What is expected: Below are the records; tally the lines that include "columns" and report only the total.

Records to process:
-- Opening Marker --

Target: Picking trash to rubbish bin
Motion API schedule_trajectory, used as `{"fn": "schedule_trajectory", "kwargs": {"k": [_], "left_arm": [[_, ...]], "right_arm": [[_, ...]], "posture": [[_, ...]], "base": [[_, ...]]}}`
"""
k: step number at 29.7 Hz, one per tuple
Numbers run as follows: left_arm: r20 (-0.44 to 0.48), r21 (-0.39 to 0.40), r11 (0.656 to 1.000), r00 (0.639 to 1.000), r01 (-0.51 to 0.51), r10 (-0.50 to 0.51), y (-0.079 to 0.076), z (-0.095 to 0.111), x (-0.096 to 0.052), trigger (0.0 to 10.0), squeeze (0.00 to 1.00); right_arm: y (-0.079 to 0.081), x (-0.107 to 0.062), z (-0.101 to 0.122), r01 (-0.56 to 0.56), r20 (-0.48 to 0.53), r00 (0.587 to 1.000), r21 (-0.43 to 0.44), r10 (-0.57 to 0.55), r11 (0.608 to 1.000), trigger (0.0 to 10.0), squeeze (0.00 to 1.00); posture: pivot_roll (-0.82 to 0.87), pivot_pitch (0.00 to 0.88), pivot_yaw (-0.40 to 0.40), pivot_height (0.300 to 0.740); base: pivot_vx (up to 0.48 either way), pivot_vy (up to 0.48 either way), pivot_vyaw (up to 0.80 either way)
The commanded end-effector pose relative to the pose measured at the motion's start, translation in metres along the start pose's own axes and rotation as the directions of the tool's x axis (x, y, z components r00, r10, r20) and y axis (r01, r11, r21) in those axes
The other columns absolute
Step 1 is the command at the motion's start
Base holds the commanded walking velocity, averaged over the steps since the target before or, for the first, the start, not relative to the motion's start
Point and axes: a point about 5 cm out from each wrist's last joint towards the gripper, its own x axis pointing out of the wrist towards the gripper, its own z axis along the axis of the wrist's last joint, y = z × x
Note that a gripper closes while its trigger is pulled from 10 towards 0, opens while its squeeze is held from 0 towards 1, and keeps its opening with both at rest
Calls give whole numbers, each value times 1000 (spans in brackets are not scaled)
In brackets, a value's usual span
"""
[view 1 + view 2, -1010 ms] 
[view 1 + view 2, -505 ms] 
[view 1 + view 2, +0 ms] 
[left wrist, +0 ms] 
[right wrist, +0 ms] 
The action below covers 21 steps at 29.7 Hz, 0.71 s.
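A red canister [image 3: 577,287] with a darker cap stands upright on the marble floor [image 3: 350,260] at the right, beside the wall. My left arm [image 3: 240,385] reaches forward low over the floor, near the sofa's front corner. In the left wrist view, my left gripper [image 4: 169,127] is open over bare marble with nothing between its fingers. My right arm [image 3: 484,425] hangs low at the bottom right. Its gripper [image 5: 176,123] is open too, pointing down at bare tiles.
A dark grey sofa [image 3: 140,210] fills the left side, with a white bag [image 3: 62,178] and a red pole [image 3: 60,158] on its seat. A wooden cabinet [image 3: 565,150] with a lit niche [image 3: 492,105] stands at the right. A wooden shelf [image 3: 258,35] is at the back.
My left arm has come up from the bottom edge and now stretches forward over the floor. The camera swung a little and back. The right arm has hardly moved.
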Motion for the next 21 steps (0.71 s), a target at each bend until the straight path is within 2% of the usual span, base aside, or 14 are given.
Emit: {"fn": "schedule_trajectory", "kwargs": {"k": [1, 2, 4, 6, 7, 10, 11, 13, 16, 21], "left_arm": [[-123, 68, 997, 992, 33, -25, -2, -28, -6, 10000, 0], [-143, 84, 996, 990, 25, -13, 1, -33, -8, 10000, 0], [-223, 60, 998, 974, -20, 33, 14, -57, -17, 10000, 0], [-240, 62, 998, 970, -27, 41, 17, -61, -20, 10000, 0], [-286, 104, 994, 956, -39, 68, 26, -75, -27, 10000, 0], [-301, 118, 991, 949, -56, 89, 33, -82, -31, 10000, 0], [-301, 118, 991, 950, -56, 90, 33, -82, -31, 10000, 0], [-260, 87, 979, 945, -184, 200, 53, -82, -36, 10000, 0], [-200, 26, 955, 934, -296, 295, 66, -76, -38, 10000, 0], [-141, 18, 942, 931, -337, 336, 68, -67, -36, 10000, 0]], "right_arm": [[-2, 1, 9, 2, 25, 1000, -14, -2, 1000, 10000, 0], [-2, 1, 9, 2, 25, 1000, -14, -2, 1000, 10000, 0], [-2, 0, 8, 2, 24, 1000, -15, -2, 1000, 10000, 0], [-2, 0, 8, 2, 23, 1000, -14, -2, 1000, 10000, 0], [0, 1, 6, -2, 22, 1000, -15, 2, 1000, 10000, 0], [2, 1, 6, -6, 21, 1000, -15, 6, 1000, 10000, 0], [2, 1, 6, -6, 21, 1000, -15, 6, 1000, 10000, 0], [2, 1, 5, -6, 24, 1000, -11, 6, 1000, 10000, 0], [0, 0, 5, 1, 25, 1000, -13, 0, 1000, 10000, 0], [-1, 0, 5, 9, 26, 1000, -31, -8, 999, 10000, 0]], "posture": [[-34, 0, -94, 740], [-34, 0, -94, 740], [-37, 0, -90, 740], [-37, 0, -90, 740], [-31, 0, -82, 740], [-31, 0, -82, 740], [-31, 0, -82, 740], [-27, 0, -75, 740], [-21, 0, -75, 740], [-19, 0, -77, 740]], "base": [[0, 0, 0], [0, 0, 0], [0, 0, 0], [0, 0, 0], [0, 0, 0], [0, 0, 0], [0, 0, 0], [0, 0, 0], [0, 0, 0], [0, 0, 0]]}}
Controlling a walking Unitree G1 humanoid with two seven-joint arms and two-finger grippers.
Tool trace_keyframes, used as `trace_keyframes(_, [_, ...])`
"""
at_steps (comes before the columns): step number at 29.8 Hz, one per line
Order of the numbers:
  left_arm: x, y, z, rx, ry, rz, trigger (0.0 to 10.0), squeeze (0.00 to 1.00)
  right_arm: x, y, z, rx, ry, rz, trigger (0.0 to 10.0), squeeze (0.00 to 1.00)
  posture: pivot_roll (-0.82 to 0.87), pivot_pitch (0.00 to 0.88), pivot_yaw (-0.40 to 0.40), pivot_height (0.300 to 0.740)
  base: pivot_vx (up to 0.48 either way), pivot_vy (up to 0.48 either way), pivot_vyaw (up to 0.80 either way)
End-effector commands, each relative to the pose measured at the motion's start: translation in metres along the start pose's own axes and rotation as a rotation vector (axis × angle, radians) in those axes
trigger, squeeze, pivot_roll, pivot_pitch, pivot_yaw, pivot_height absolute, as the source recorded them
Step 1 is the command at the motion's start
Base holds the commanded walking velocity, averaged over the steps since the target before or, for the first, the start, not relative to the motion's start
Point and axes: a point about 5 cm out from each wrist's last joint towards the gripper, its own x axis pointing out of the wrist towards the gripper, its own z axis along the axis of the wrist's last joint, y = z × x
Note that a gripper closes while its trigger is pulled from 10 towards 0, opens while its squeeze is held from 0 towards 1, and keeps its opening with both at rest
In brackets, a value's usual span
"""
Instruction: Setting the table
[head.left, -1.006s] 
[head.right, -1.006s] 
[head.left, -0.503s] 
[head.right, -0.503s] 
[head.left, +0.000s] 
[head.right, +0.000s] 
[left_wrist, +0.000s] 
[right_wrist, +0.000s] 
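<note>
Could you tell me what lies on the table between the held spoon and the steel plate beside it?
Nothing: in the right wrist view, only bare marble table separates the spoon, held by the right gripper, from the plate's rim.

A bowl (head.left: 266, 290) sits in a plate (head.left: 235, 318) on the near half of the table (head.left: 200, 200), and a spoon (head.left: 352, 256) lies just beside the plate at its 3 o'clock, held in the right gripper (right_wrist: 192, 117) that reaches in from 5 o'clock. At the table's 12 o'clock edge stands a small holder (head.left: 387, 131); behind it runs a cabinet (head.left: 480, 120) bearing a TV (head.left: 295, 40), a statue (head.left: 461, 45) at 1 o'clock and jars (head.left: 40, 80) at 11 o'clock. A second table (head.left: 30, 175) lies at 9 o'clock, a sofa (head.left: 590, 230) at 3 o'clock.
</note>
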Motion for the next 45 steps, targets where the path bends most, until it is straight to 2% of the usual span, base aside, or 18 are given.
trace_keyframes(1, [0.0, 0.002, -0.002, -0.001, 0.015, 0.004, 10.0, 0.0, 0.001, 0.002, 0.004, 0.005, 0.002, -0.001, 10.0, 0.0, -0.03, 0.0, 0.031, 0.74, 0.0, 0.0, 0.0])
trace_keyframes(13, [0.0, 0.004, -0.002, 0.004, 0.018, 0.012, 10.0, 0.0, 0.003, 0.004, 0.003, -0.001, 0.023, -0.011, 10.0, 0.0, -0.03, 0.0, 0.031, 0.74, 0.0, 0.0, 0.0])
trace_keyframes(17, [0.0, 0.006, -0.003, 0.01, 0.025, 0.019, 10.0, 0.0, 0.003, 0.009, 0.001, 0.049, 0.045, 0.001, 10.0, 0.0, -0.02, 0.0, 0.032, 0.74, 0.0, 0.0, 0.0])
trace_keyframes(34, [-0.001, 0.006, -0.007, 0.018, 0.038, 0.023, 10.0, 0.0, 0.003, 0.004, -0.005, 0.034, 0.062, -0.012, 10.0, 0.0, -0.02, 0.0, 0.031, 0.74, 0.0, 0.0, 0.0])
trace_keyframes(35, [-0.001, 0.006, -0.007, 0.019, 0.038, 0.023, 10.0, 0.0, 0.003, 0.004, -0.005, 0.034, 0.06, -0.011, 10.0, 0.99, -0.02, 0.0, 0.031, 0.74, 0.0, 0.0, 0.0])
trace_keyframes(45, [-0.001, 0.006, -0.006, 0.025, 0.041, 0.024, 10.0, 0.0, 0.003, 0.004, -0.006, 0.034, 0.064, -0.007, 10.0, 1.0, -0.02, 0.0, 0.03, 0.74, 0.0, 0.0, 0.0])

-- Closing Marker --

Response to this task: 2